A história de ‘Amor estranho amor’

Ambientado na São Paulo de 1937, às vésperas do golpe que instituiu o Estado Novo no país, o filme de Walter Hugo Khouri acompanha Hugo, um garoto de 12 anos que foi deixado pela avó no bordel de luxo em que sua mãe trabalhava como prostituta.

Com elenco formado por atores como Vera Fischer, Tarcísio Meira, Mauro Mendonça e Walter Foster, o filme mostra um dia de Hugo no local. O menino fica cercado de garotas de programa, entre elas a jovem Tamara, personagem de Xuxa, que é obrigada a se prostituir.

Uma das breves cenas que movem a polêmica de mais de três décadas mostra Tamara deitada seminua sobre Hugo. Em outra, enquanto é preparada para “ser dada de presente”, ela diz ao garoto: “logo você vai virar um gurizão, mas desde já você é um sabonetinho”.

Reduzir a obra de Khouri a essas cenas isoladas é considerado um erro por críticos de cinema, que reconhecem nas produções do diretor influências de cineastas como Michelangelo Antonioni e Ingmar Bergman.

A pornochanchada

Diretor de obras como “Noite vazia” (1964) e “O palácio dos anjos” (1970), ambas indicadas à Palma de Ouro do Festival de Cannes, Walter Hugo Khouri foi um dos cineastas brasileiros que precisou se inserir no universo das “pornochanchadas”, que tomaram o cinema nacional a partir dos anos 70, para continuar trabalhando.

O termo se refere a filmes concebidos como comédias eróticas. Obras do gênero tiveram um grande sucesso comercial no país e eram realizadas especialmente na Boca do Lixo, região central de São Paulo que servia como um polo de produtoras de filmes de baixo orçamento.

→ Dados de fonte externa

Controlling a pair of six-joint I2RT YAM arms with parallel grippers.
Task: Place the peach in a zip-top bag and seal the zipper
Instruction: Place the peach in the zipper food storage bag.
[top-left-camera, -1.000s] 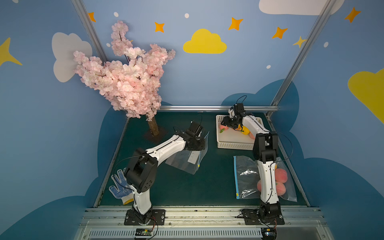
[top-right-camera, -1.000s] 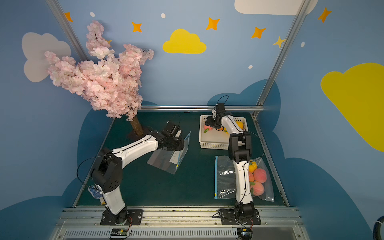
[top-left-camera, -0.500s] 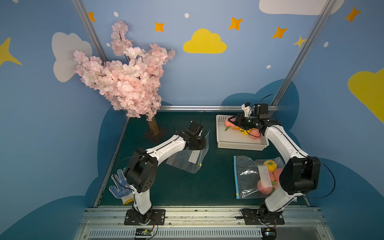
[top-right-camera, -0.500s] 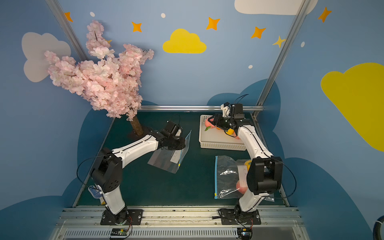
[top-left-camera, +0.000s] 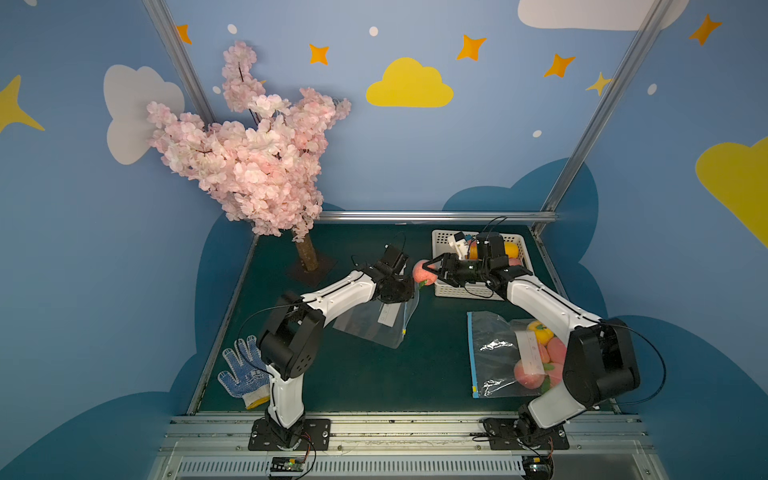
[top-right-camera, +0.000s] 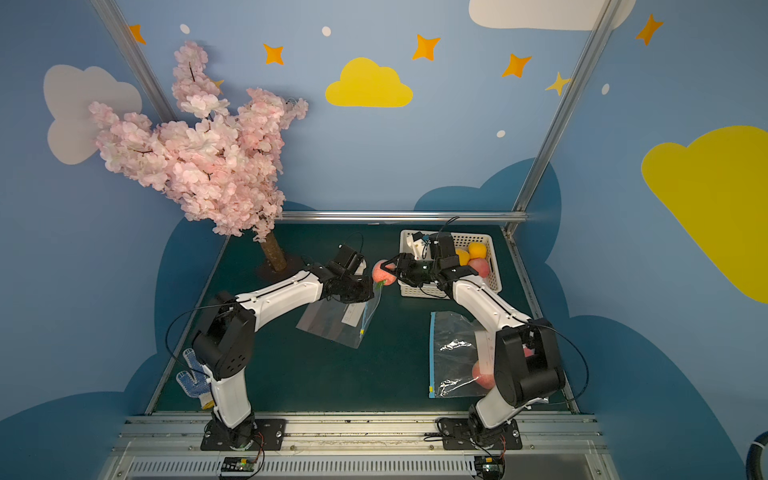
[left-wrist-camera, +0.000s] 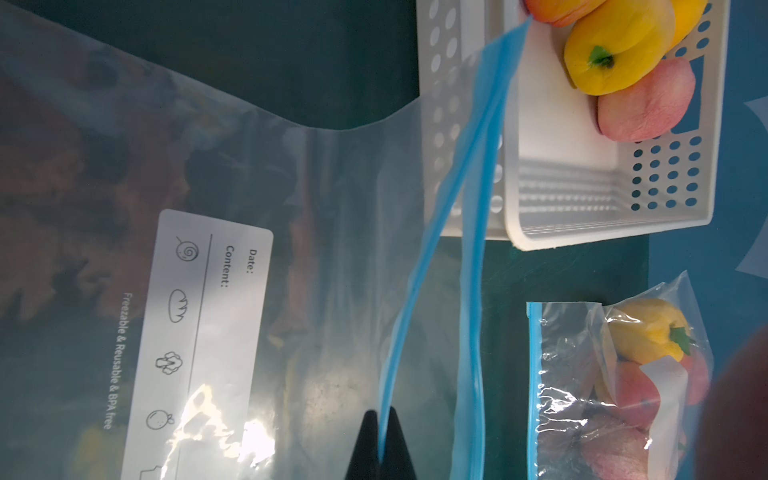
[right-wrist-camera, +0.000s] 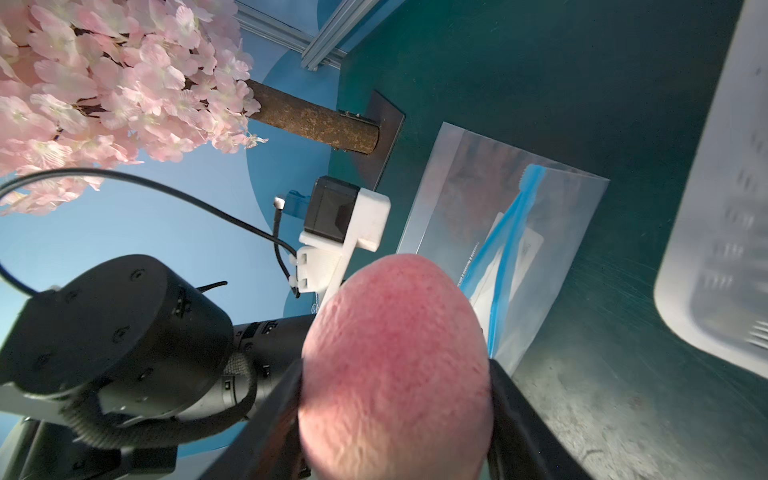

Khouri encontrou nessas produtoras que apelavam ao erotismo uma forma de viabilizar suas obras sem abrir mão completamente de sua liberdade criativa por questões comerciais, como escreve o crítico Donny Correia. Foi nesse período que “Amor estranho amor” foi concebido.

Para Correia, apesar de Khouri recorrer ao erotismo para vender ingressos, ele “não abriu mão das discussões existenciais características de seu trabalho. Assim, entre belas imagens de corpos femininos e citações de Espinosa ou Schopenhauer, trouxe à luz filmes como ‘As deusas’ (1972), ‘O desejo’ (1975) e ‘O prisioneiro do sexo’ (1979)”.

A opinião dos atores

Em entrevista de 1990 a João Doria (então apresentador do programa “Sucesso”, da Band, atual governador de São Paulo), Xuxa afirma que, inicialmente, a capa da fita VHS do filme levava os rostos dos protagonistas Tarcísio Meira e Vera Fischer. Porém, depois do sucesso da apresentadora na TV, sua imagem passou a estampar a arte, que também levava o slogan “venha ver o que Xuxa faz com seus baixinhos”.

“Enquanto usarem meu nome e minha imagem indevidamente, eu vou processar. É meu nome, minha imagem, é o que eu tenho. Eu venho trabalhando em cima disso. Continue usando a Vera Fischer, que ela adora o filme, ela quer que saia o filme, então use bastante o rostinho dela e o nome dela e me esqueçam”, afirmou na época.

Fischer, que interpreta Anna, a prostituta de luxo que é mãe de Hugo, afirmou que foi muito prejudicada pela disputa judicial de Xuxa. “Eu senti muito até porque era coprodutora do filme. O produtor principal era o Anibal Massaini e nós sentimos no bolso”, afirmou em entrevista ao programa Cinejornal, do Canal Brasil, em 2020.

A atriz considera que a censura foi uma decisão dos empresários da apresentadora. “Eu acho que ela [Xuxa] tinha uma equipe muito poderosa. E acho que eles a obrigaram a tirar o filme de circulação”.

Já Marcelo Ribeiro, que interpretou o garoto Hugo e contracenou com Xuxa na polêmica cena, diz que acha uma barbárie chamarem Xuxa de pedófila por culpa do filme.

“Eu achava que a Xuxa estava errada com a proibição. E só depois que cresci entendi o lance dos cartazes [apelativos]”, afirmou Ribeiro, que hoje tem 51 anos e trabalha como especialista de tecnologia da informação, em entrevista à Folha.